Thus, to effectuate an integrated sales and use tax program under the uniform law, a county must first adopt an ordinance imposing a one percent sales and use tax throughout the county, which ordinance must, inter alia, provide that city retailers shall receive as a credit against the county tax, the amount of any sales and use tax due to the city in which the retailer’s place of business is located. Then, each city within the county wishing to participate must adopt an ordinance conforming with the requirements of the Bradley-Bums Uniform Local Sales and Use Tax Law and imposing a sales and use tax of one percent or less within the city. Finally, the local governments must contract with the Board to perform all functions incident to the administration or operation of their respective ordinances. And, because the Board must return sales taxes to the county or city under whose ordinance the tax is imposed, the Board is authorized to formulate rules governing sales of tangible personal property made by retailers having more than one place of business. In this connection, Revenue and Taxation Code section 7205 provides, in part: “For the purpose of a sales tax imposed by an ordinance adopted pursuant to this part, all retail sales are consummated at the place of business of the retailer. ... In the event a retailer has no permanent place of business in the State or has more than one place of busines, the place or places at which the retail sales are consummated for the purpose of a sales tax imposed by an ordinance adopted pursuant to this part shall be determined under rules and regulations to be prescribed and adopted by the board.” (Italics added.)

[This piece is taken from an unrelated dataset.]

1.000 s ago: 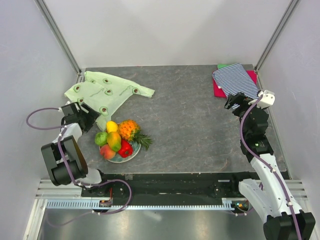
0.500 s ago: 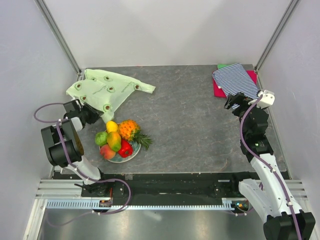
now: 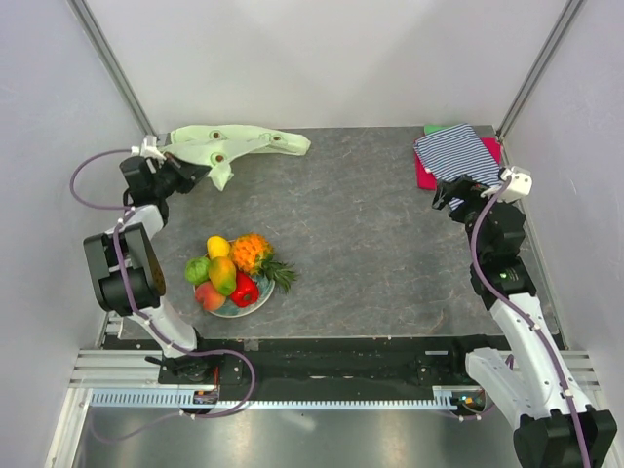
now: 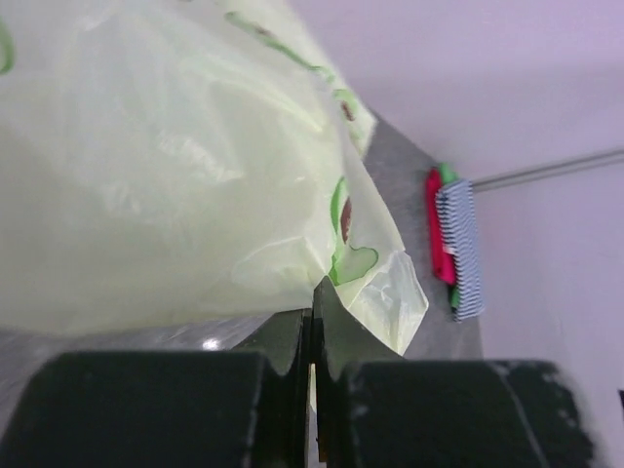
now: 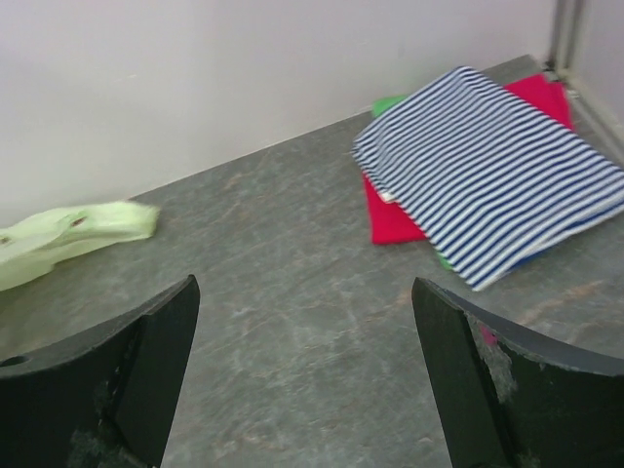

On May 1, 1956, the Board, pursuant to its rule-making power, and for the purpose of allocating sales and use taxes imposed by local ordinances, distinguished between over-the-counter sales of tangible personal property and fixtures installed by persons defined as construction contractors under ruling 11. In the case of over-the-counter sales, the store where the clerk concludes the sale is the place of business under Revenue and Taxation Code section 7205, even though the property is delivered elsewhere (City of Pomona v. State Board of Equalization, 53 Cal.2d 305 [1 Cal.Rptr. 489, 347 P.2d 904]). But, as to fixtures installed by construction contractors, the Board adopted Administrative Ruling 2206 which states that the job site is a place of business of a contractor, and the place where the sale of fixtures occurs. The Board apparently reasoned that because a construction contractor sets up a base of operation at the job site and remains there for a prolonged period of time, for the purpose of imposing a local sales tax, it is fair, logical and reasonable to make that job site the place of business where the sale of a fixture is consummated. Then, in 1965, presumably for the sake of uniformity, the Board made the classification challenged by San Joaquin in this litigation. It is from that part of the judgment nullifying the classification as it purports to apply to the West Side Pump Company, that the Board has appealed.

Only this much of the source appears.